Bivariate Assessment of Hydrological Drought of a Semi-Arid Basin and Investigation of Drought Propagation Using a Novel Cross Wavelet Transform Based Technique
The advent of climate change has induced frequent occurrence of droughts in the past few decades. Identification of hydrological droughts require computation of drought indices by probabilistic standardization procedures. The existing hydrological drought indices could not answer the zero monthly streamflow condition for the ephemeral streams. This issue was resolved by developing a modified Standardized Streamflow Index to characterize the hydrological drought of Upper Kangsabati River Basin, West Bengal, India. 45 hydrological droughts were extracted for the basin and the most severe drought occurred in the year 2015–2016. The basin experienced the most severe drought of 10.67 severity and longest drought duration of 13 months.
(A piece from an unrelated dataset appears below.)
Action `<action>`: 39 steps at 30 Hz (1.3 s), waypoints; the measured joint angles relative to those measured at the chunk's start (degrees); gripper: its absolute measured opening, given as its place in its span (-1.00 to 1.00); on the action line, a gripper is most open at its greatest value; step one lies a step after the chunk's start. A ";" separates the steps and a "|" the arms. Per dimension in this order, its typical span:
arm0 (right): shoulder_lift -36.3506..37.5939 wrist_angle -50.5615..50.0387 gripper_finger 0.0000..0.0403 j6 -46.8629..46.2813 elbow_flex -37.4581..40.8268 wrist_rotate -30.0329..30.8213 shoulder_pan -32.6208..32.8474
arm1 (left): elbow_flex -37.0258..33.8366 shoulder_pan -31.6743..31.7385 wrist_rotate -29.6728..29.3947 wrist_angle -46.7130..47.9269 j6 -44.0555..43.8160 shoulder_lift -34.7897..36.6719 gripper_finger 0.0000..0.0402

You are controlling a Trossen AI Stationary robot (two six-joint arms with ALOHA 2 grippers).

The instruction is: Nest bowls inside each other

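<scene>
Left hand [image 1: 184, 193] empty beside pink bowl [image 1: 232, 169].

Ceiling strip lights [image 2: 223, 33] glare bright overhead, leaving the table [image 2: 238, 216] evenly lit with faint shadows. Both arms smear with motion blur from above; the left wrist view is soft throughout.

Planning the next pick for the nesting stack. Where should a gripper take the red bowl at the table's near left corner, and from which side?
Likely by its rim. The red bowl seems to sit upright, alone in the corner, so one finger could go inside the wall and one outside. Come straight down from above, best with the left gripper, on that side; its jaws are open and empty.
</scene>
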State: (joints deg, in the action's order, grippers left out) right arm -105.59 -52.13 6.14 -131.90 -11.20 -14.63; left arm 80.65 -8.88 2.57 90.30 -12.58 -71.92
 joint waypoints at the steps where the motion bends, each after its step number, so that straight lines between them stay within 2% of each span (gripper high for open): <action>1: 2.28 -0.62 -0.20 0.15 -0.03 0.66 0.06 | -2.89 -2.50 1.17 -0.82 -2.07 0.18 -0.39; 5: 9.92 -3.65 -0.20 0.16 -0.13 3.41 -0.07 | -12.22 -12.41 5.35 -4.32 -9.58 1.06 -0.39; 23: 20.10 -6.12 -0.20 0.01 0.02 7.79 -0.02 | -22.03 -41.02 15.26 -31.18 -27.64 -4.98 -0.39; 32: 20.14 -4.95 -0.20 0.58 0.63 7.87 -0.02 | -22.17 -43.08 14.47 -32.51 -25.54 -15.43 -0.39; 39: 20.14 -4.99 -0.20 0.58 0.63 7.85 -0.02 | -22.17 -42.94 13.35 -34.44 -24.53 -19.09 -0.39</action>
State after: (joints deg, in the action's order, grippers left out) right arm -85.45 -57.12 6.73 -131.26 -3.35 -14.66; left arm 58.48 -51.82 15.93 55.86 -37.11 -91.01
A bivariate analysis of drought characteristics was carried out using copula technique to determine different design drought events. The bivariate distribution which showed the basin experienced most severe drought of 16 years and longest duration drought of 15 years ‘OR’ return period. Propagation time of the drought hazard from the meteorological to the hydrological drought is extensively studied in this research using both correlation and Cross Wavelet Transform (XWT) methods. XWT was mostly used for qualitative comparison of hydrological and meteorological signal in drought propagation studies in the past. In this research, a novel quantitative approach of using XWT and the phase angles obtained between the hydrological and meteorological signals is proposed to determine the drought propagation times. It was concluded that the basin had in general a drought propagation time of 2 months. However, there were seasonal variability in the drought propagation times showing prompt response in the summer season which increased to 2 months for monsoons and stretching far to 5 months for the late winter.